Overview of the relational structure of the database

The structure of the entire database is avaliable here.

In its present form, the main table Lemmata is actually a conflation of two different dictionaries: a ‘flattened’ view on the headwords in Streitberg's Gotisch-Griechisch-Deutsches Wörterbuch (1910) and a more formal dictionary used internally for generating paradigms and tagging the text. The former is human-oriented, aimed at glossing words, the latter machine-oriented, aimed at searching and analysis.

Ultimately, the goal is to separate these entities, keeping the formal dictionary in the database and storing Streitberg's dictionary in an external XML document, encoded using the TEI DTD [Text Encoding Initiative P4, chapter 12: Print Dictionaries]. They would be linked by means of corresponding identifiers. In the future, other TEI-encoded dictionaries could be linked to the database as well, e.g. the glossary to Wright's Grammar of the Gothic Language (1910), available in ad-hoc XML at the Germanic Lexicon Project.

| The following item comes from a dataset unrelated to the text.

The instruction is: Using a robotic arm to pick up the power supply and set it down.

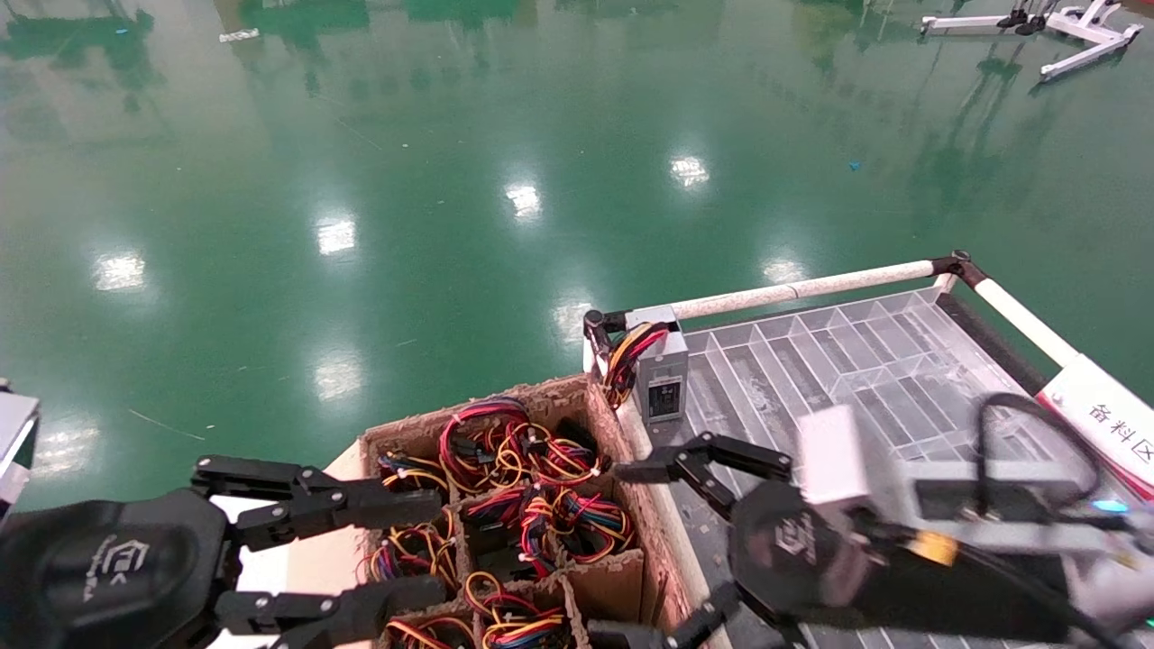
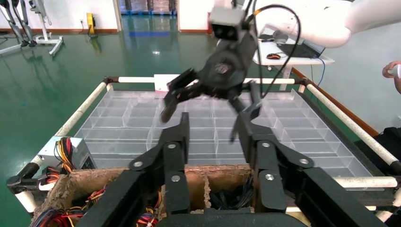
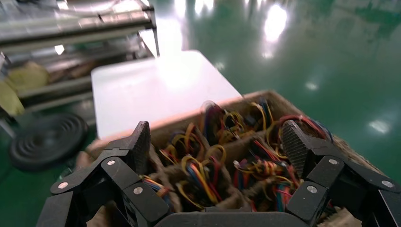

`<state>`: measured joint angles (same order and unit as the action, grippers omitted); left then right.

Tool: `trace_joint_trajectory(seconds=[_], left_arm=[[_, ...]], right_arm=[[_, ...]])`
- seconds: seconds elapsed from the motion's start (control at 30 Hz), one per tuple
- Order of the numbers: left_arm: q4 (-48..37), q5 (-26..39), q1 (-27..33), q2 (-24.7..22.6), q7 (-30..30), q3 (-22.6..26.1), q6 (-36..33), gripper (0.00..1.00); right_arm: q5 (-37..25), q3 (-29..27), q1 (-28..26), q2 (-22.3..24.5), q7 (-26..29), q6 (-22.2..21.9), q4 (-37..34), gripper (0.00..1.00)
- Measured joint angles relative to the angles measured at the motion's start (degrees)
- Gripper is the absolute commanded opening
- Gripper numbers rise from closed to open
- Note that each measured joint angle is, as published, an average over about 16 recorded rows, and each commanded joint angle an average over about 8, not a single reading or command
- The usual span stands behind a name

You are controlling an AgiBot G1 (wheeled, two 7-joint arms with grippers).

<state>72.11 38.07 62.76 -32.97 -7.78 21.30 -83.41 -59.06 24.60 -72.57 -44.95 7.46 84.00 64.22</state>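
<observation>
One power supply [image 1: 661,383] already stands upright in the far-left corner of the clear tray [image 1: 865,361], its wires [image 1: 631,356] draped toward the carton [image 1: 505,505], whose cells hold more wired units. The right end effector [image 1: 672,550] hangs empty with fingers spread wide between tray and carton, facing the carton, so the step in hand looks like reaching for another unit. The next move calls for descending into one cell and closing on the metal body, not the wires; the left end effector [image 1: 397,554], also wide open, hovers over the carton's near-left side.
</observation>
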Motion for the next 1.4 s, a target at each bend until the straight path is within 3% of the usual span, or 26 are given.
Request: trace_joint_trajectory(seconds=[0.2,0.3,0.47,0.57,0.9,1.3,1.4], left_arm=[[0.00,0.00,0.00,0.00,0.00,0.00,0.00,0.00],[0.00,0.00,0.00,0.00,0.00,0.00,0.00,0.00],[0.00,0.00,0.00,0.00,0.00,0.00,0.00,0.00],[0.00,0.00,0.00,0.00,0.00,0.01,0.00,0.00],[0.00,-0.01,0.00,0.00,0.00,0.01,0.00,0.00],[0.00,-0.01,0.00,0.00,0.01,0.01,0.00,0.00],[0.00,-0.01,0.00,0.01,0.01,0.01,0.01,0.05]], right_arm=[[-8.45,4.19,-5.95,-3.93,-1.17,0.10,-3.99,0.94],[-12.73,6.35,-8.91,-5.92,-1.83,0.21,-6.07,0.72],[-19.35,9.70,-13.34,-9.37,-3.19,0.08,-9.85,0.17],[-22.63,11.34,-15.53,-11.46,-4.18,-0.36,-12.23,0.01],[-29.26,14.77,-20.26,-17.33,-8.19,-2.05,-20.63,0.00],[-31.22,15.97,-22.61,-20.43,-12.48,-2.48,-29.15,0.00],[-31.43,16.13,-22.97,-20.86,-13.24,-2.44,-30.64,0.00]])
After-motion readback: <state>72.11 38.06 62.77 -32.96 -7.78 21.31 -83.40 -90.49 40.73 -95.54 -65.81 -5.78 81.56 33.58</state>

  1. Fields concerning Streitberg's dictionary are prefixed with WS. The main table has separate entries for every lemma, related lemma (TEI <re>), homonym (both TEI <superEntry> or <hom>) or cross-reference found in Streitberg's dictionary. It contains only information that can reasonably be stored in a relational DB, i.e. orthographical form(s), additional information on the form, grammatical class and additional information, location in the dictionary, sort key, flags marking the lemma as reconstructed, conjectured or ‘besserungsbedürftig’ etc. The list of headwords is complete and has been manually checked twice, as recorded in the timestamps. The translation field, however, is an unstructured ‘stub’, providing basic, plain-text transcriptions of the layout of the entry, German glosses and notes and occasionally a few examples.

    Table WSClasses lists the most common grammatical labels used by Streitberg (e.g. ‘Akk.Plur.’). Less frequently used labels are stored directly in field WSClassOverride (e.g. ‘Akk.Pl.’), overriding the value of WSClass; WSClassOverrideReason names the reason for doing so (in this case: alternate spelling). The distinction is a leftover from earlier attempts to normalize Streitberg's labels. It is probably unnecessary and can be discarded, since grammatical information is more precisely described in the formal dictionary. It could, however, be used to provide normalized values for some labels in a TEI edition, e.g. <gram norm="Akk.Plur.">Akk.Pl.</gram>.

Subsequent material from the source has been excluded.